Published Mar 01, 2000Sometimes it feels like the 80s are a bigger phenomenon today than they were when we lived them. Aside from the usual proliferation of retro club nights and compilations, there's the excess of nostalgia that you hear in the tacky synthetics of Les Rythmes Digitales; hip-hop's pimp-producers sampling old school records (themselves samples of older schools to begin with); and the nostalgia nausea of Pop Up Video. But it'd be a mistake to slip in the latest from Sylk 130, titled Re-Members Only, as a part of this retro-rewind. The disc features the voices of Alison Moyet, Kathy Sledge and ABC's Martin Fry, but as bandleader King Britt insists, "it's not a straight 80s record.
"Everyone has this preconceived notion of what the 80s sound like," he says. "Human League, New Order, Pet Shop Boys and really heavy synthesizers and everyone's trying to do that. I mean, why would you try to sound just like the Pet Shop Boys? You may as well just buy the Pet Shop Boys."
The beauty of Re-Members Only is that it rediscovers the 80s, and in a way that's as sensual as it is experimental.

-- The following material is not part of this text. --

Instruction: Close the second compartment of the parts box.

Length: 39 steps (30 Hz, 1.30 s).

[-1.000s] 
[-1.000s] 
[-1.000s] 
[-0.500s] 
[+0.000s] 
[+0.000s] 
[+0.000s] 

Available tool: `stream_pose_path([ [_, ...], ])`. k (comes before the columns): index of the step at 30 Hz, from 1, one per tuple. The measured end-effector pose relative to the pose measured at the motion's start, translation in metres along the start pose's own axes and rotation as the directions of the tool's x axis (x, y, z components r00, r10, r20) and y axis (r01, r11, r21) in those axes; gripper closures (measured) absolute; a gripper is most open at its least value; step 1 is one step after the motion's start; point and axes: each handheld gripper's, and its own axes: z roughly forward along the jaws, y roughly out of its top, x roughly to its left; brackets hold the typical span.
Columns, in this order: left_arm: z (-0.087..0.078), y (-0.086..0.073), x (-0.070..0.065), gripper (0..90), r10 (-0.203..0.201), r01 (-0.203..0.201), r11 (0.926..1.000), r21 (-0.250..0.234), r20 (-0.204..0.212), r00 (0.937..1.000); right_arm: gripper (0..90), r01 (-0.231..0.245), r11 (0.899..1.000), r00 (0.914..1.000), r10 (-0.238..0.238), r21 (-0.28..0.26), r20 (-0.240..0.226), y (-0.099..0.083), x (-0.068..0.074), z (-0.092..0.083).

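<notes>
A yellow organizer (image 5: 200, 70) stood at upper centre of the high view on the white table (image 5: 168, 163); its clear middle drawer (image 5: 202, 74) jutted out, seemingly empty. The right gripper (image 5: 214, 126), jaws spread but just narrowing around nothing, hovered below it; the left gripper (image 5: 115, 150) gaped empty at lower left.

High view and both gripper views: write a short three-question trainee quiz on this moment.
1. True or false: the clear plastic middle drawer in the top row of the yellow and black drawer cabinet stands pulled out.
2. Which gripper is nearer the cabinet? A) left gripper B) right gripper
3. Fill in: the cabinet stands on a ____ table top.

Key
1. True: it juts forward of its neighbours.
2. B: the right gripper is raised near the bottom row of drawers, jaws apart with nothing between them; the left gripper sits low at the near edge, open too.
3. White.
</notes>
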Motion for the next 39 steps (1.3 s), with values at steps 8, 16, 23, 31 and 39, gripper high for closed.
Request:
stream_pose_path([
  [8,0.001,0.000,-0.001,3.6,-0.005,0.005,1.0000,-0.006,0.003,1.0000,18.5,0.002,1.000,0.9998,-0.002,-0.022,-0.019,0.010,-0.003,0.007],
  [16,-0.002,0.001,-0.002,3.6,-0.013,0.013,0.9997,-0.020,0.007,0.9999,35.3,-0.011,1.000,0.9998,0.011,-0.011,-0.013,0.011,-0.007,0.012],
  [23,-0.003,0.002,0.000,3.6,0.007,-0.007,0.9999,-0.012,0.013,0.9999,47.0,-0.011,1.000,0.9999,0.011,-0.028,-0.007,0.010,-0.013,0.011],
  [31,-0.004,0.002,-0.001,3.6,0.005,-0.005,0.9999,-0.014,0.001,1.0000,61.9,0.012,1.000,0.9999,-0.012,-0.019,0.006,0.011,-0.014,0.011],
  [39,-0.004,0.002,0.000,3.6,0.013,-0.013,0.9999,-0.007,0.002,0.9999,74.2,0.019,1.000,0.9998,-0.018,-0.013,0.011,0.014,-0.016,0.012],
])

Like when the Sylk take on Nu Shooz's "I Can't Wait" with the live pairing of sultry vocals and their horn-y, JB-styled funk band. There's a similar switch-up when Britt borrows a few avant slow-jam motifs from the Art of Noise to turn out an extravagant ballroom of sound for "Incident On A Couch Pt 2." More than just going back into the past, Re-Members Only looks forward to making love.

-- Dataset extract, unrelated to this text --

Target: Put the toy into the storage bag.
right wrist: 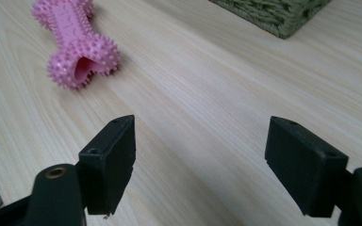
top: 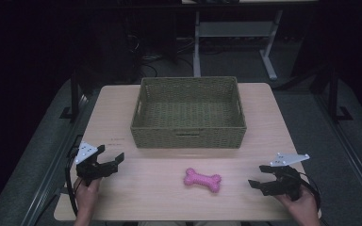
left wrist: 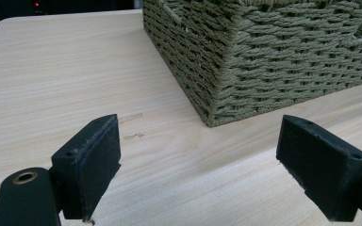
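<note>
A pink spiky bone-shaped toy (top: 202,180) lies on the light wooden table (top: 169,197), in front of an olive woven basket (top: 188,134). My left gripper (top: 111,157) rests at the table's near left, open, with nothing between its jaws; its own view looks at the basket's corner (left wrist: 217,89). At the near right, my right gripper (top: 260,176) is open and empty too, pointing left toward the toy (right wrist: 78,44), which sits a short way ahead of its fingertips (right wrist: 111,160).
The basket looks empty inside. Bare tabletop (right wrist: 207,84) lies between both grippers and the toy. Beyond the table is a dark floor with the legs of a white desk frame (top: 268,59) and cables.
</note>
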The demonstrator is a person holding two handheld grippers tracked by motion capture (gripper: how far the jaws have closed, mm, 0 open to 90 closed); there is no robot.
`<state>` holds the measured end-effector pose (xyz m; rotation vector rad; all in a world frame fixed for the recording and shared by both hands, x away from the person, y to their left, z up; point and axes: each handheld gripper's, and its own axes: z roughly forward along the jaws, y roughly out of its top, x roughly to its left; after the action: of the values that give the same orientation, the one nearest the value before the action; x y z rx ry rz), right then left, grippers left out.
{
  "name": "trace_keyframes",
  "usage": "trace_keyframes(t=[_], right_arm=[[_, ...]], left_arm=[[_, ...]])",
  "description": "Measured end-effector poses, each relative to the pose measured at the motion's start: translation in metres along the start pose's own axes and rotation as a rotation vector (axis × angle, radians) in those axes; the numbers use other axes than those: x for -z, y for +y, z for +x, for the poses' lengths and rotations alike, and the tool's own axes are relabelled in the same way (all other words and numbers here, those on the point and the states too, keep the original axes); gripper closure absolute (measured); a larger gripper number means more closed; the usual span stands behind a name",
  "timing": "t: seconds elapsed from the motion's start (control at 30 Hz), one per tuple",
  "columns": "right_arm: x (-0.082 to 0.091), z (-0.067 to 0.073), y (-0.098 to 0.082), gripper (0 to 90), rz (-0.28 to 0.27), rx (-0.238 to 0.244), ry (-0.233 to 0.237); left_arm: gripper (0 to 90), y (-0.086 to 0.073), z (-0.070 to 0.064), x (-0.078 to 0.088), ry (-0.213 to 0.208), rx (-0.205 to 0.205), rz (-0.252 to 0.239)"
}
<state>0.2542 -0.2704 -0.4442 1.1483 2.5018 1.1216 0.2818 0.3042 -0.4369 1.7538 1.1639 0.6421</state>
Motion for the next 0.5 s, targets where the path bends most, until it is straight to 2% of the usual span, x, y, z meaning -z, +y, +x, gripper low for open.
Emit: trace_keyframes(t=[0.27,0.5], right_arm=[[-0.004,0.003,0.015,22.9,0.034,0.034,0.032],[-0.010,0.010,0.037,20.9,0.066,0.084,0.076]], left_arm=[[13.9,0.001,0.000,-0.001,0.004,0.003,-0.002],[13.9,0.000,0.000,0.001,-0.003,0.001,-0.003]])
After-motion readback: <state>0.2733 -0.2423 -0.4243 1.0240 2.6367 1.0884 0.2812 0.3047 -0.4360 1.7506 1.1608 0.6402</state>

"I always try to bring a sexy vibe to whatever I'm doing," enthuses the King. "On the album, I tried to bring a Frankie Beverley-Maze type of vibe on the drums and the bass, and then add the Trevor Horn and Sade nuances to it. Because all of those type of influences are really passionate, but to put them all together is like boom'."
The impact also comes from Britt's innate ability to navigate different genres, and fuse them together as though they had once been cut from each other. The reunion is most evident in the beat-patched flow of "One and Only" and "Rising," bringing together not only the vocals of Martin Fry and Kathy Sledge, but also the styles of synth-pop and electro-funk, and for Britt, the significance not just musical, but cultural as well.
"I always loved Martin Fry and his whole vibe in the 80s. His songwriting is so kitsch, yet funky. And I wanted to hear him over some kind of dance tune an 80s, black dance tune. Mostly because I really wanted to show how every type of music is relative. You just have to find a point where you can bring them together."